On 7 February, Aztag announced that the Cilician See’s next catholicos would be elected on 14 February. It likewise reported that Catholicos Vasken of the Echmiadzin See would take part in the election, a move welcomed by an, albeit-surprised, acting head of the Cilician See, Archbishop Khoren Paroyan. This was the first time that the Soviet government had allowed the catholicos of the Echmiadzin See to leave the USSR; indeed, his visit to Lebanon as a whole was sponsored by Moscow and occurred as part of the USSR’s broader Cold War policies. As Vasken’s jurisdiction did not extend to the Armenian populations of Lebanon, or to many Armenians in the Middle East for that matter, his visit to Beirut was seen by many in Beirut as directly connected to, and triggered by, the election at the Cilician See – and therefore as a political issue. More generally, Vasken was part of the Soviet Union’s political infrastructure. His movements were monitored; his very election and his sermons were sanctioned by the USSR; and in 1956, he flew from Yerevan to Beirut not directly but via extended stops in Moscow and Paris, where he met with Soviet government officials.

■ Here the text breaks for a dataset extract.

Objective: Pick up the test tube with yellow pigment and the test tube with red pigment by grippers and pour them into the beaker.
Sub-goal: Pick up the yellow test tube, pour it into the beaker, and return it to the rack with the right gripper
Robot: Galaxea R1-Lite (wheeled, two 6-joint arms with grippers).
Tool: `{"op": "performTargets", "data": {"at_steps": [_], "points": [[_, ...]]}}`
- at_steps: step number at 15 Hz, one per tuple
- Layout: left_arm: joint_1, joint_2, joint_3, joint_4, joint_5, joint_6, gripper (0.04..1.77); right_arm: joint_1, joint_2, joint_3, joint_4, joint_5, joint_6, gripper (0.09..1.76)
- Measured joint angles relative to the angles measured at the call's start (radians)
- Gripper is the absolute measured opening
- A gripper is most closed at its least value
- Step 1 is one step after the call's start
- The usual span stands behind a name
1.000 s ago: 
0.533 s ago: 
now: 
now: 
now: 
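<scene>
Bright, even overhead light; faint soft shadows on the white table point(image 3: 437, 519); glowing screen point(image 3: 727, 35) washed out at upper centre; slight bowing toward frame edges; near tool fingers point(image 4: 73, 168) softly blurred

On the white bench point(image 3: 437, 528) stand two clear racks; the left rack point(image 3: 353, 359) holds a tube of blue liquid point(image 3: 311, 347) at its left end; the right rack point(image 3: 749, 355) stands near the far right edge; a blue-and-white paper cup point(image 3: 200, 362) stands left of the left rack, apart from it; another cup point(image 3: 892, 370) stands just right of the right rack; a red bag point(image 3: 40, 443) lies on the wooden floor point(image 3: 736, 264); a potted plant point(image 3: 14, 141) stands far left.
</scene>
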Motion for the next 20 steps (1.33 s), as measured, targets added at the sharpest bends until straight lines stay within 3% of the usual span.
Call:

At the same time, Vasken’s visit, even though at Moscow’s behest, can also be seen as an attempt to extend his power to areas outside the USSR. (He had himself barely arrived in the Soviet Union by the time he visited Beirut. Elected catholicos in 1955, he had lived before, and been born in, Romania, where he had risen through the ranks of the ecclesiastical hierarchy loyal to the Echmiadzin See.) The overlapping dual motivation for Vasken’s visit – both his own ecclesiastical motivations, as well as his own and Moscow’s political ones – showed up in his address to the Armenian Lebanese press and, through the Soviet news agency TASS, to the ASSR’s population. ‘To the acting-Catholicos Archbishop Khoren: because of our love of our church and because we have the foresight to protect and affirm its unity, we have decided to participate personally in the election and anointment of the Catholicos of the Cilician See’. This statement violated the principle that Armenian sees operate independently from each other, and that one is not supposed to directly interfere in the internal affairs of the other.